Nous retrouvons ici la question de l’humanisme, celle que le sphinx posait aux passants : qu’est-ce que l’homme ? Dans leur réponse, ils engageaient leur vie. Sans aller jusque-là, je dirais que ce qui nous fait homme, au sens le plus élevé du terme, c’est l’incarnation progressive de l’Esprit compris comme principe organisateur immanent à l’Univers dans une âme et dans un corps. Je crains fort que la recherche en génétique, telle qu’elle est conduite, et surtout telle qu’elle est exploitée par la bio-industrie, n’aboutisse à traiter l’homme comme un corps sans esprit et sans âme, tout comme la neurophysiologie du cerveau et les sciences cognitives ignorent la psyché, ou comme une spiritualité exaltée débouche sur le vide lorsqu’elle évacue l’âme et le corps. Cette dévalorisation à la fois de la condition humaine et de l’humanitude rejoint, curieusement, celle de l’écologisme intégriste pour qui rien n’autorise l’homme à se distinguer de l’animal. Pas même la capacité d’exterminer la vie sur cette Terre !

A.T. : Une écologie soucieuse de comprendre les rapports de l’homme avec son environnement, qui, pour une grande part, dépendent de ses rapports avec lui-même et avec autrui et du sens qu’il donne à sa vie et à ses activités, ne devrait-elle pas lier méthodiquement la connaissance du monde intérieur à la connaissance du monde extérieur, la psychologie de l’habitant à l’écologie de l’habitation ? N’est-ce pas, là, le double socle nécessaire à une nouvelle Éthique ?

A.P. : Absolument d’accord. L’homme doit rester en état d’attention et de vigilance à l’égard de lui-même et en état d’ouverture permanente à autrui. Il doit développer son autonomie en tenant compte des contraintes intérieures et extérieures que lui imposent sa nature et la nature, acceptant les limites pour mieux mobiliser ses ressources. La nature lui a donné la conscience, il doit en user pour mieux s’interpeller et interpeller ce et ceux qui l’entourent. Interroger la nature pour la dépasser sans la détruire, vivre non seulement en symbiose mais en progression évolutive avec elle. La nature ne connaît pas elle-même son propre sens ; on pourrait dire, en gardant à l’esprit le risque de la personnifier et de lui prêter les intentions qui nous conviennent, qu’elle cherche son sens à travers l’homme.

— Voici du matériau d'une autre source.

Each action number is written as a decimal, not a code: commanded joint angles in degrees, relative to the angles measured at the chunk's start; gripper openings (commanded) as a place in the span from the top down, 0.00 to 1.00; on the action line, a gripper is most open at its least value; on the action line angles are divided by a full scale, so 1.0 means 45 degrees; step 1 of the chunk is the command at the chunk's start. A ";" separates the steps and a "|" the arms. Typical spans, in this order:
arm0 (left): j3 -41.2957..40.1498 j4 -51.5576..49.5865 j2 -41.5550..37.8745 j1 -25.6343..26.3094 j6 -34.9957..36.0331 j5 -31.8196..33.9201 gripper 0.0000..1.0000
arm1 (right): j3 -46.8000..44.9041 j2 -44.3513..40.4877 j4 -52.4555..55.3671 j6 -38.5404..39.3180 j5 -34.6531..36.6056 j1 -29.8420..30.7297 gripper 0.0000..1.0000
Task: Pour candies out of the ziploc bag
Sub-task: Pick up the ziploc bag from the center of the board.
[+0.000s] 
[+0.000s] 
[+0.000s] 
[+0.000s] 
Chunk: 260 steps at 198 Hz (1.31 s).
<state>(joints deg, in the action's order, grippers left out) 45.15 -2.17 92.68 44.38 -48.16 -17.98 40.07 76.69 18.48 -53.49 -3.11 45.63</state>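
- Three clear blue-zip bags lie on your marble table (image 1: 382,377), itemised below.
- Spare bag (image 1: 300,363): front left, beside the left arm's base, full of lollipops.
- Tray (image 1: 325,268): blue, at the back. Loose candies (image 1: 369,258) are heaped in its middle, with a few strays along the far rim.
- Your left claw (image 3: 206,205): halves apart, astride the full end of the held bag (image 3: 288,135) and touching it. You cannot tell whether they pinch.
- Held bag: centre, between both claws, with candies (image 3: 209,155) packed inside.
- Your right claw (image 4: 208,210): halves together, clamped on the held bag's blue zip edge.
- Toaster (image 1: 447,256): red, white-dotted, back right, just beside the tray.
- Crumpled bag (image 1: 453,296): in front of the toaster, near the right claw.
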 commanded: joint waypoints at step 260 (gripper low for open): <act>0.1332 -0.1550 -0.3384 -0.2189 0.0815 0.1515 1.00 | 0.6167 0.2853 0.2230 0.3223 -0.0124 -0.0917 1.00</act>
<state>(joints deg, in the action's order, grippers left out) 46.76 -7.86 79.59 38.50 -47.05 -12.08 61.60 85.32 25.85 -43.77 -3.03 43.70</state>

Cette conception se prêterait à la fondation d’un nouvel humanisme, voire d’une religion nouvelle, où l’homme ne serait plus présenté comme un être programmé d’avance, mais comme une tête chercheuse de l’univers, sujet d’un double Fiat : celui de la création et celui de la conscience. C’est l’idée, exprimée par Jung et que j’ai trouvée aussi dans Diel, que la conscience est un facteur cosmogonique aussi mystérieux, inaccessible à notre science, que celui de la Création.